7 Core Exercises that Improve your Posture

As always, if you don’t know what you’re doing, we recommend that you look for a personal trainer or expert who can guide you. If you feel pain, do not exercise and see your doctor immediately.

Both intensity and frequency of workouts should be stipulated according to your body’s healthy.

Let’s get down to business!

1. Bridge


This is an excellent gluteus exercise that also works on your hip mobility.

To perform this movement:

  1. Lie on your back on the floor and place your feet hip-width apart.
  2. Rest your hands on the floor, palms down, and arms straight.
  3. Raise your hips until your knees line up with your shoulders.
  4. Hold the position for a few seconds and return to the starting position
  5. Repeat the movement.

2. Crunch


That’s is an excellent exercise to work your abs.

To perform this movement:

  1. Lie on your back on the floor and place your feet on a bench hip-width apart.
  2. Rest your arms crossed over your chest.
  3. Raise your upper back without taking your lower back, hips and feet off the ground. All the strength used in this exercise must come from your abdomen.
  4. Keep your torso supported up for a few seconds and return to the starting position.

3. Plank


That’s is another excellent exercise for developing core strength, as well as working on your stability. To perform this movement:

  1. Position your elbows directly below your shoulders, with your forearms forward.
  2. Keep your body straight in a neutral posture, with your face down and your toes touching the floor.
  3. Keep your torso straight, with the abdomen engaged.
  4. Support your body for as long as you can and return to the starting position

4. Superman Pull

superman pull

This exercise will especially work your lower back muscles, helping with the mobility of your back extension. You may also feel other muscles being recruited, such as the abdomen, glutes, hamstrings, upper back and shoulders.

To perform this move:

  1. Lie on the floor on your stomach, with your legs straight and arms extended forward
  2. Raise your arms and legs simultaneously. You should feel your lower back being engaged.
  3. Hold the position for a few seconds and return to the starting position.

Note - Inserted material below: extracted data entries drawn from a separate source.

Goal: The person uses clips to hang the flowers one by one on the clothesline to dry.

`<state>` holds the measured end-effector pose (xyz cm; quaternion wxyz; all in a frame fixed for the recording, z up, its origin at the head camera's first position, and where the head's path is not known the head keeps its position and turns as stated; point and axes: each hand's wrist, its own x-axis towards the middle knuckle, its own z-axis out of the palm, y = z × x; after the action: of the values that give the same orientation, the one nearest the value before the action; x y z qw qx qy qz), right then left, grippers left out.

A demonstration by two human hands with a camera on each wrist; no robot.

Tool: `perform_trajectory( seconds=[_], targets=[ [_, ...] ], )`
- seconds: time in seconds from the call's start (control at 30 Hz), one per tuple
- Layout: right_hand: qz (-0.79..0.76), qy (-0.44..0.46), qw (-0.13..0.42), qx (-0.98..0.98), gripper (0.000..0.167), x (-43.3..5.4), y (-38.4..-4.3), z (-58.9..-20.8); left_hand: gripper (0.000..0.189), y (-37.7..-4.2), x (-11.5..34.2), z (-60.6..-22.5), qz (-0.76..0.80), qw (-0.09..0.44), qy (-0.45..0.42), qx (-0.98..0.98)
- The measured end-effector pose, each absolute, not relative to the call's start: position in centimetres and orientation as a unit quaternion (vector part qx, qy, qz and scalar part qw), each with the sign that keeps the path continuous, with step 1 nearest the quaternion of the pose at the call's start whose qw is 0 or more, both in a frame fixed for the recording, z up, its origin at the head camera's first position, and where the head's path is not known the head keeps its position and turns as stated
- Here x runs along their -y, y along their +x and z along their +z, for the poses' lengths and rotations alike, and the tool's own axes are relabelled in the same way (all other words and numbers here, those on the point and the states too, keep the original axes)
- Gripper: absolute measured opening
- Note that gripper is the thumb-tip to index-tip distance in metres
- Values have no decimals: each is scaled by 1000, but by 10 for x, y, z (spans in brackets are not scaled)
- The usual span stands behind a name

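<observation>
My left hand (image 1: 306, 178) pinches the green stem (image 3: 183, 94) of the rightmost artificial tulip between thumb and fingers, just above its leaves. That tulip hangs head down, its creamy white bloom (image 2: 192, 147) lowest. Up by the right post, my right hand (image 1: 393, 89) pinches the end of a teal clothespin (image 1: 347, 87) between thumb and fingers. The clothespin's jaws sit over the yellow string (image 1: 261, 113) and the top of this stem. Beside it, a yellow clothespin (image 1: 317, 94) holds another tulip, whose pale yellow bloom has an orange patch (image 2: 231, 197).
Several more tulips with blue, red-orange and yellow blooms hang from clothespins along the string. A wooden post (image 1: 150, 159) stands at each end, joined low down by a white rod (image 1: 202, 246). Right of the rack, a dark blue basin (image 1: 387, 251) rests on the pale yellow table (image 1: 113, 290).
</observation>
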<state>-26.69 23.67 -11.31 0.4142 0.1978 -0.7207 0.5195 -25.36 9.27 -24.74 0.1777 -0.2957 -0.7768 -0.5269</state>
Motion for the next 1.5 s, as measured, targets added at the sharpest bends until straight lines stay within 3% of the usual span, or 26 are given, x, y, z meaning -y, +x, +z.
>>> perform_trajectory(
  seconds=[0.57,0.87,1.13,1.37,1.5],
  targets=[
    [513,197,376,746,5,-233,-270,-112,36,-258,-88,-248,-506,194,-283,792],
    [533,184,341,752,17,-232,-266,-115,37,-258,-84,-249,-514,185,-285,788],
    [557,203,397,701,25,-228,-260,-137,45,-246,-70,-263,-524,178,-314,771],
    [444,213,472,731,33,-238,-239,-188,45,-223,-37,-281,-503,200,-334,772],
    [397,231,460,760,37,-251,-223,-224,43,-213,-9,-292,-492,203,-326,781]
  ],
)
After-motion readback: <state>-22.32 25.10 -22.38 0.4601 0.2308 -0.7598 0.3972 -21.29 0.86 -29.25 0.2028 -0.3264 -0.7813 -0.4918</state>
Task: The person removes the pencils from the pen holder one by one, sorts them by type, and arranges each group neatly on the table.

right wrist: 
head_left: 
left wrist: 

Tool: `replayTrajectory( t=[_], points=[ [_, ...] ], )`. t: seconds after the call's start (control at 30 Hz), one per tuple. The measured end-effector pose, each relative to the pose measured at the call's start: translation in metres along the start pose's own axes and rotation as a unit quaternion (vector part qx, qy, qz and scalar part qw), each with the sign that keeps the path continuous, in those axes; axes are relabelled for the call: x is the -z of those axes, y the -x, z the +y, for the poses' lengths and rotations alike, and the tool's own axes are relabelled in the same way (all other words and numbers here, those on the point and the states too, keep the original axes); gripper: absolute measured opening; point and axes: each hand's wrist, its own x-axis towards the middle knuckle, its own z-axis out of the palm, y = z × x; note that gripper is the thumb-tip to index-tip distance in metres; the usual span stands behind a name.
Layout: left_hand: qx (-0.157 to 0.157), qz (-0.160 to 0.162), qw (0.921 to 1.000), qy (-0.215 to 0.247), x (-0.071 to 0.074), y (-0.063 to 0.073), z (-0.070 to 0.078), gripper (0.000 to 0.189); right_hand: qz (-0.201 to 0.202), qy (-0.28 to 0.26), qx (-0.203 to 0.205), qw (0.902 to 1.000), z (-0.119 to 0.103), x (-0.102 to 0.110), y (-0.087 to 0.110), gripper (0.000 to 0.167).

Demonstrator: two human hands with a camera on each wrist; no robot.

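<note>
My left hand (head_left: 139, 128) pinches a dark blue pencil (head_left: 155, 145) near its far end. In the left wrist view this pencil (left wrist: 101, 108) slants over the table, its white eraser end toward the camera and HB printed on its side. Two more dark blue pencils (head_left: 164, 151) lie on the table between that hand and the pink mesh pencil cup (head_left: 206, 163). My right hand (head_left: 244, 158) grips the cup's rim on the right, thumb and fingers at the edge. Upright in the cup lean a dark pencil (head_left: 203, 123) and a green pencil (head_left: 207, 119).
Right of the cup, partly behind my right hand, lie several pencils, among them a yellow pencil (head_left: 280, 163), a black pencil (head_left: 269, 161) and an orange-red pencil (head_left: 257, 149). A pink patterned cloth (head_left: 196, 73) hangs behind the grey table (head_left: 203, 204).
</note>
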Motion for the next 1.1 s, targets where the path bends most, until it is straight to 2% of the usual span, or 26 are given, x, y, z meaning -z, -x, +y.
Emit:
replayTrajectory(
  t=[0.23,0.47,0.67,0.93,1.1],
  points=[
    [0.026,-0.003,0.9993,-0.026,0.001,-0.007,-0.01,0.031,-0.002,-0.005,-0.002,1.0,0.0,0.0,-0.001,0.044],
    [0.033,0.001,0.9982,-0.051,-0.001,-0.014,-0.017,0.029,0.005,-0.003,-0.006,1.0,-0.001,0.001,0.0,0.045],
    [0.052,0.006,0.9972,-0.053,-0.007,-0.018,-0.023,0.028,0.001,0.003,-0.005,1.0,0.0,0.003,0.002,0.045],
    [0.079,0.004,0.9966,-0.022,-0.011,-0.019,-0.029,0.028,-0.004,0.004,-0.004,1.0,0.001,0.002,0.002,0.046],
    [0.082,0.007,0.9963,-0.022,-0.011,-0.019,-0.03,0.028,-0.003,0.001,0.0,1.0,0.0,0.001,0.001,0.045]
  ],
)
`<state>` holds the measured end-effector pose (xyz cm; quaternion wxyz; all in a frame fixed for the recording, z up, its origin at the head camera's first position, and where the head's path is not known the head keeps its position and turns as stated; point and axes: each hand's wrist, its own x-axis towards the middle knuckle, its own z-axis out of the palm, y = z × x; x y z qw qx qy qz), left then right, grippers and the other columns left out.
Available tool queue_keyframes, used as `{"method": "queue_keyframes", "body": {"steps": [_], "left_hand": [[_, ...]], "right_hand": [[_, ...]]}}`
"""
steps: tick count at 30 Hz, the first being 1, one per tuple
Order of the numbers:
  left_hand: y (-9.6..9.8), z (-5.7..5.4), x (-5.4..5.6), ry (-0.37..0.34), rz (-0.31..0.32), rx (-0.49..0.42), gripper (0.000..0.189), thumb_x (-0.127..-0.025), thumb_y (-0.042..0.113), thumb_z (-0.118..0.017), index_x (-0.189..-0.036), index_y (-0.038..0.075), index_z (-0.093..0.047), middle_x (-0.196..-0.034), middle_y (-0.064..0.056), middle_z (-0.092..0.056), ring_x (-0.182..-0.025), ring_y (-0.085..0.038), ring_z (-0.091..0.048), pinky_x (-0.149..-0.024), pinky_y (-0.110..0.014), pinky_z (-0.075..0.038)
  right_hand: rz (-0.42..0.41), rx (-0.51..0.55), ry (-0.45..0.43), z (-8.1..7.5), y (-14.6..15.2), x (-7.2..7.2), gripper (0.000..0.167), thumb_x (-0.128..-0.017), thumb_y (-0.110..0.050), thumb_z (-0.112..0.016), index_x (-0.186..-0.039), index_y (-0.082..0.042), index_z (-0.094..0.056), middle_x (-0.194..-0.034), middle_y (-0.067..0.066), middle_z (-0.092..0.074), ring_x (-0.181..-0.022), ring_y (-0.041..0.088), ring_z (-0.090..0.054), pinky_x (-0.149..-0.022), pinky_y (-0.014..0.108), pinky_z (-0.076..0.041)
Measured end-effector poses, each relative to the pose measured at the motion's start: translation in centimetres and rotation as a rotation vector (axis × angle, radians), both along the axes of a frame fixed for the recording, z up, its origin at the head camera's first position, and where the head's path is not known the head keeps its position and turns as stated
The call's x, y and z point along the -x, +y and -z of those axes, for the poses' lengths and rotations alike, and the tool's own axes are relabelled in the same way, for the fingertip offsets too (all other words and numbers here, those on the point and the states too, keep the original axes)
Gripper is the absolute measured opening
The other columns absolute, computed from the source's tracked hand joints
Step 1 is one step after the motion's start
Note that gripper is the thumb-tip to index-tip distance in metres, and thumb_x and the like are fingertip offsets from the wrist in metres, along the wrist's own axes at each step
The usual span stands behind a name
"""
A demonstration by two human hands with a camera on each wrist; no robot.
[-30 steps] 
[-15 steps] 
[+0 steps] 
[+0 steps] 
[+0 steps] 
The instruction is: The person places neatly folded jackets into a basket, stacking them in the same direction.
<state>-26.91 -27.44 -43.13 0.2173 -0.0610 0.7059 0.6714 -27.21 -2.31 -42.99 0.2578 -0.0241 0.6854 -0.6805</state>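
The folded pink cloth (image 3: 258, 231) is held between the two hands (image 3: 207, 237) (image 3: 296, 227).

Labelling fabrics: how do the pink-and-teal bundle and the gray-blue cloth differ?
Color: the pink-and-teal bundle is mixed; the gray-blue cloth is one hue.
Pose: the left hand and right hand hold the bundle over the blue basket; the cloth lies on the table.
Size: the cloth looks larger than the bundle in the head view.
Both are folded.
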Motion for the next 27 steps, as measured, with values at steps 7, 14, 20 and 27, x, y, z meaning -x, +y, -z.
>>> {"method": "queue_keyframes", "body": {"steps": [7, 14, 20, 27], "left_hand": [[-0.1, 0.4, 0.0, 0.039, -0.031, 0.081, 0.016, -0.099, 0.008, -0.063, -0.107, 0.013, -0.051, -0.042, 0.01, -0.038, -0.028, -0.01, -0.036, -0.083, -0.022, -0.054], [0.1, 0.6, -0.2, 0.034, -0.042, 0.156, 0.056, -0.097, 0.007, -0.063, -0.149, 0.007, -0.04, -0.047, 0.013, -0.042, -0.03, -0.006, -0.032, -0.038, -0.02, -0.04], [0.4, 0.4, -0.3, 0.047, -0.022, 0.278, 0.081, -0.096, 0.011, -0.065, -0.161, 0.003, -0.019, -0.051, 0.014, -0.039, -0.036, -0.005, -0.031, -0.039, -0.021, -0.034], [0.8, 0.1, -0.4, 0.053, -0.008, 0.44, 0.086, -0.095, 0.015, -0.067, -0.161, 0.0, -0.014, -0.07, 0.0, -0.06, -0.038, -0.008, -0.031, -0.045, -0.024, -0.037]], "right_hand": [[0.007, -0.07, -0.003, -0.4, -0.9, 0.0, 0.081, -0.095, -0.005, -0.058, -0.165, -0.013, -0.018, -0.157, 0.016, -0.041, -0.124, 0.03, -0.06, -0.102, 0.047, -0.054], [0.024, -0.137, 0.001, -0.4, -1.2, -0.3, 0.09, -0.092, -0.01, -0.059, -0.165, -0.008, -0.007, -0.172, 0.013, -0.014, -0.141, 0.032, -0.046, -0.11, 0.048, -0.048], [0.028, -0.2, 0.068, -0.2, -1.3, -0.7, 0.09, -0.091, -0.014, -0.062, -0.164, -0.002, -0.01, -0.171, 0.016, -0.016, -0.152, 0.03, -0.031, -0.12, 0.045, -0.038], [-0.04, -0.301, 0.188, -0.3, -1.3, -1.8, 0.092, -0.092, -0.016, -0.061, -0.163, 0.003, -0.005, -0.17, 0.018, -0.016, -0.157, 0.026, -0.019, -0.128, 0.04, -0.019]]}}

Tip: As the name implies, you should imagine flying like the SuperMan during the execution of this exercise.

5. V-Ups

That’s an advanced exercise, as it works with the lower body and upper body lifting simultaneously. It is incredibly effective for working the abs, in addition to coordination and balance.

To perform this move:

  1. Lie on your back to the floor and keep your arms and legs slightly elevated – not touching the floor.
  2. In one movement, lift your torso and legs – as if you both want to touch each other.
  3. Keeping your abs engaged, control the movement and slowly return to the starting position.

6. Mountain Climber

Here is another excellent exercise that will work your core, quads, arms and shoulders. In addition, it is an exercise that works with intensity, so it should improve your endurance and raise your heart rate to burn some extra calories.

To perform this move:

  1. Do the plank position.
  2. Keep your back in a neutral position (straight, not arching) and engage your abs.
  3. Bring your knee to your chest (as wide as you can) and keep your other leg on the floor.
  4. Switch legs and perform the same movement.
  5. Try to perform the leg shift as quickly as possible while maintaining a good posture with your hips down.
  6. Inhale and exhale as you change your legs.

7. Leg Raises

leg raises

This exercise focuses mainly on your lower abs and is an excellent option for strengthening them.

To perform this move:

  1. Lie on your back on the floor with your legs straight.
  2. Contract your abs and lift your legs toward the ceiling until your gluteus is off the ground, but remember to keep your legs straight.
  3. With the abdomen engaged, slowly return to the starting position, controlling the movement.